**TASK TO CARRY OUT**: Please repeat the records exactly from their first line, finishing at the line containing "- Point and" and including it.

**INFORMATION SUPPLIED**:
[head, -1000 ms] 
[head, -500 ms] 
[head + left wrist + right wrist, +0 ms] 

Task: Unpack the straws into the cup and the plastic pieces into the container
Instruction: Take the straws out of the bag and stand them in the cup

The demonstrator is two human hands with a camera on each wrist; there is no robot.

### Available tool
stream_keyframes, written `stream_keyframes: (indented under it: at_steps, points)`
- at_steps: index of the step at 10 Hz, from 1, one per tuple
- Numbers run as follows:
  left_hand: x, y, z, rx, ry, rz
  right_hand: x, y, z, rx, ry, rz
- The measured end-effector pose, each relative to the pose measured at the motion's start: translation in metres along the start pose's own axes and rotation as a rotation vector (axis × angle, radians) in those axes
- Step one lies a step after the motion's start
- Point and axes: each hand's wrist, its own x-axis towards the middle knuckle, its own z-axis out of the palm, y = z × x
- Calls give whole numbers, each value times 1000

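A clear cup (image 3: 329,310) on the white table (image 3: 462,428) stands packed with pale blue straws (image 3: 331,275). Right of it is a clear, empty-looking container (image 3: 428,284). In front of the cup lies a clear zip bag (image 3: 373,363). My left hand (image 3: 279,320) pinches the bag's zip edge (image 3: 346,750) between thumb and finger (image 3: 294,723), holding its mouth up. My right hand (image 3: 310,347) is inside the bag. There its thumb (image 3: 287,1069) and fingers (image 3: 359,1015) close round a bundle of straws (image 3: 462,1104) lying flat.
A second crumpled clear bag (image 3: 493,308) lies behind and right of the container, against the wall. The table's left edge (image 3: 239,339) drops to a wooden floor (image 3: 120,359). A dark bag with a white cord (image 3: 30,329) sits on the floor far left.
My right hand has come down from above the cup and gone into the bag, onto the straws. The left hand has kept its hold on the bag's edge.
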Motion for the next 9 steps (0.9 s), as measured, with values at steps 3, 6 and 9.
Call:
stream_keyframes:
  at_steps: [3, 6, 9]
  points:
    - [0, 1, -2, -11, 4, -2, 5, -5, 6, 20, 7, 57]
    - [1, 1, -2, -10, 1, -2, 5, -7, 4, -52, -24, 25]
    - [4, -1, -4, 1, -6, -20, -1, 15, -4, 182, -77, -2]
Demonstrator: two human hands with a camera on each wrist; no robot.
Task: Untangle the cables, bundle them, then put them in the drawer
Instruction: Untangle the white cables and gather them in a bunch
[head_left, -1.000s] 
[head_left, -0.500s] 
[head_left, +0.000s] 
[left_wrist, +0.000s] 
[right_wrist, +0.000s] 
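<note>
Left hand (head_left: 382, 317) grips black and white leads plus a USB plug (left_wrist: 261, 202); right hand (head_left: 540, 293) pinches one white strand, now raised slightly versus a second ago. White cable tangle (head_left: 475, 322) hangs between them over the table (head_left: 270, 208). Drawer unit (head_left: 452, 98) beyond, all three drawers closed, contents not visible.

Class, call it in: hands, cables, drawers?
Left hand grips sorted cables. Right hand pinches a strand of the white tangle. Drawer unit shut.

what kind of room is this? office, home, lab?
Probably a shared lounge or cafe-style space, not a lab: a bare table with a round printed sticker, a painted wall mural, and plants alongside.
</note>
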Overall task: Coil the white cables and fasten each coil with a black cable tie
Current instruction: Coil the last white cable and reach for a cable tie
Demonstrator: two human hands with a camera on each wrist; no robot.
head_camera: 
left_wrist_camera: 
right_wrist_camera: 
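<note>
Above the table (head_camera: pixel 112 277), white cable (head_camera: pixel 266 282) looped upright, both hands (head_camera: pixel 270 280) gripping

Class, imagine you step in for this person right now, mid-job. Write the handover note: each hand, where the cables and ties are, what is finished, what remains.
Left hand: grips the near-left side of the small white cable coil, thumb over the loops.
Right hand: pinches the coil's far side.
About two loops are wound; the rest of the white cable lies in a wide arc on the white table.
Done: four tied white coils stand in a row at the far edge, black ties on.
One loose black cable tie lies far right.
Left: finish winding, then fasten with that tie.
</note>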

**COMPLETED EXERCISE**:
[head, -1000 ms] 
[head, -500 ms] 
[head + left wrist + right wrist, +0 ms] 

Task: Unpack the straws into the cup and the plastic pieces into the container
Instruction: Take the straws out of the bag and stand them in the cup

The demonstrator is two human hands with a camera on each wrist; there is no robot.

### Available tool
stream_keyframes, written `stream_keyframes: (indented under it: at_steps, points)`
- at_steps: index of the step at 10 Hz, from 1, one per tuple
- Numbers run as follows:
  left_hand: x, y, z, rx, ry, rz
  right_hand: x, y, z, rx, ry, rz
- The measured end-effector pose, each relative to the pose measured at the motion's start: translation in metres along the start pose's own axes and rotation as a rotation vector (axis × angle, radians) in those axes
- Step one lies a step after the motion's start
- Point and axes: each hand's wrist, its own x-axis towards the middle knuckle, its own z-axis out of the palm, y = z × x

No part of the answer remains open.